The 2015 Greenhouse Gas Emissions Reduction Act Plan Update found the state was on pace to meet its goal of cutting greenhouse gas emissions 25 percent below 2006 levels by 2020. The updated report was required by a 2009  law because the General Assembly must reauthorize the Greenhouse Gas Emissions act during the 2016 session or the provisions sunset.

“I think the headline is Maryland made pretty remarkable progress addressing CO2 emissions,” said Tom Ballentine, vice president for policy and government affairs at NAIOP Maryland, a commercial real estate professional association.

The legislation contains language that any pursuit of reducing greenhouse gas emissions cannot come at the expense of Maryland’s economy and should create jobs. The Maryland Department of the Environment is projecting reducing emissions could generate between $2.5 billion and $3.5 billion in increased economic output by 2020 and create between 26,000 and 33,000 new jobs.
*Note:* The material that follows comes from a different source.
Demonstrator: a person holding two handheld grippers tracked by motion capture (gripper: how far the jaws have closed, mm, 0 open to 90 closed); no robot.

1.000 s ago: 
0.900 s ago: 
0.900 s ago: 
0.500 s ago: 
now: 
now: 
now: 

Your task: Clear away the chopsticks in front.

“We are on track to meet our own climate change goal and requirements,” Maryland Secretary of the Environment Ben Grumbles said in a news release announcing the report’s release. “We have even greater opportunities ahead of us. Maryland and its citizens and communities can reduce environmental and economic risks, increase energy choices and improve statewide resilience and preparedness through smart and balanced actions. We are committed to market-based strategies and partnerships that link our energy, environmental and economic goals more than ever before.”

Although the report represents some good news, the commercial real estate industry will still have to watch how the state may attempt to reach future goals. The Maryland Commission on Climate Change is expected to issue recommendations that the state set a goal of reducing greenhouse gas emissions by 40 percent below 2006 levels by 2030.
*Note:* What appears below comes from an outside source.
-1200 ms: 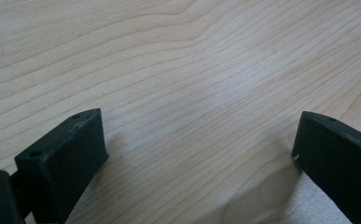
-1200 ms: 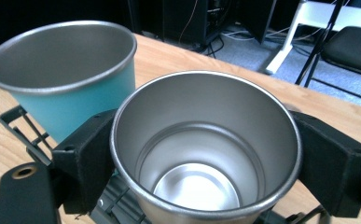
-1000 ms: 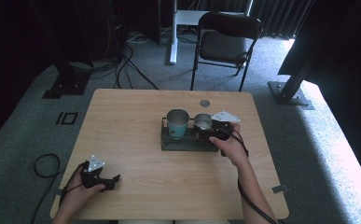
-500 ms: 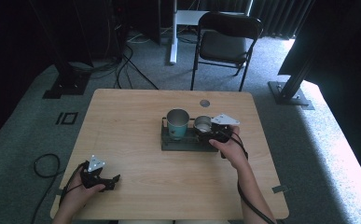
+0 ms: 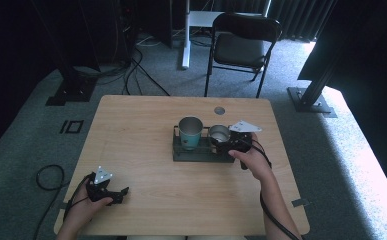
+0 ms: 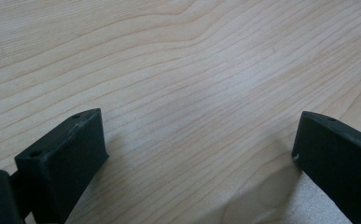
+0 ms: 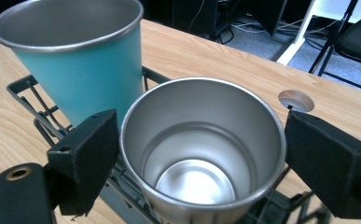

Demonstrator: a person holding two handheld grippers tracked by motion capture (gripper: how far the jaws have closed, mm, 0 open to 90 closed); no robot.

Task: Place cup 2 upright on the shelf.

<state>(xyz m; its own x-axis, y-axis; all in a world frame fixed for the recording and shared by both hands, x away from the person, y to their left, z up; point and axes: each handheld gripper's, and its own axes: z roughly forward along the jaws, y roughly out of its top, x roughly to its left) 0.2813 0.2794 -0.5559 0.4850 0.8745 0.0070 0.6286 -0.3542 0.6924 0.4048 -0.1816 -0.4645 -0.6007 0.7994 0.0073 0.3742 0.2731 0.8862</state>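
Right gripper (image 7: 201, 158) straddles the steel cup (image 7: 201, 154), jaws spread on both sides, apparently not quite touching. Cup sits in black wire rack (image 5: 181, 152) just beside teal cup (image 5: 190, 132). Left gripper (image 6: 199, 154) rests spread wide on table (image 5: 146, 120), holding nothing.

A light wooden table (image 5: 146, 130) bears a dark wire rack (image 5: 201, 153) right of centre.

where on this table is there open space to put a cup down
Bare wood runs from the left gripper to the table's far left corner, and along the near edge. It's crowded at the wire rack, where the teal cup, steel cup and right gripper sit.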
Future goals and how to reach them could have big impact on an industry that isn’t commonly associated with greenhouse gas emissions. But climate change regulations extend to areas such as building codes, increased energy standards and even transportation that can have an impact on commercial real estate development.

That’s why Ballentine said it’s important for organizations like NAIOP Maryland to continue to work with the state as it adopts regulations in an attempt to address climate change on a local level. That involvement includes assessing whether adjusting current regulations would even have an impact on reaching future emissions goals.

Ballentine also pointed out that developers, by pursuing LEED Certification for projects, especially new Class A office properties, are often ahead of the curve. There are also market-drive reasons to embrace green building standards, particularly in office buildings. They can be selling points to tenants who use environmentally friendly work space to attract younger office workers who are environmentally conscious.


“We just have to be at the table to talk through those issues,” Ballentine said.